Tesla Mobility/Ride-sharing: $38/share. 10 yr DCF derived. We assume the ‘robotaxi’ fleet rises to >500k by 2030 (2.3% of total Tesla car parc) with $1.70/mile and OP margins of 14.7% in 2030 vs 0% in 2025. WACC of 10.0%, TGR of 4.0%. Valuation implies 7.8x 2025 EV/Sales.

Tesla Network Services: $164/share. 20 yr DCF derived. We assume a 12mm connected fleet by 2030 (60% penetration/attachment rate) with ARPU of $100 by 2030. 60% 2030 ebitda margin. Probability of 80% ascribed (i.e.20% discount to valuation of NPV). WACC of 8.0% (same as core Auto Co despite better financials) and TGR of 4.0%. Valuation implies 36.3x 2025 EV/Sales or 60.5x 2025 EV/ebitda or 0.42x 2025 EV/Sales to growth (0.92x 2022 EV/Sales to growth) in line with the highest growth SaaS firms.

Tesla as a 3rd Party Supplier: $58/share. 20 yr DCF derived. We assume 2.5mm 3rd party EV powertrain shipments at 20% EBIDTA (sic) margins. WACC of 9%. ebitda terminal multiple of 17x. Valuation implies 3.5x 025 EV/Sales

It really has it all doesn’t it?

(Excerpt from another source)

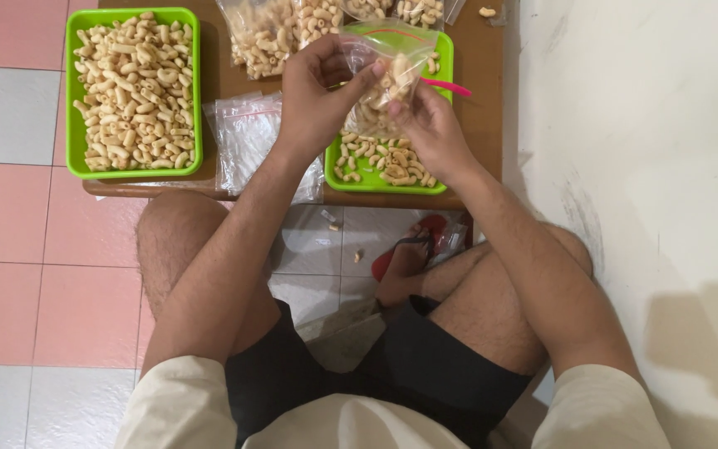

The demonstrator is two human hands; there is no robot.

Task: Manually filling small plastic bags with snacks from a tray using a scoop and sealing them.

But special attention should be drawn to the discounted cash flow analyses on Tesla Network Services, Tesla Mobility and Tesla as a Third Party Suppler — particularly the latter two, as they literally do not exist at the moment anywhere except in the wild imagination of Tesla bulls.

As one buyside analyst remarked to us on the note, “it’s expensive on what we know, and cheap on what we don’t.” We couldn’t have put it better ourselves.

Tesla’s share price is up 3.17 per cent to $455.60 in early trading.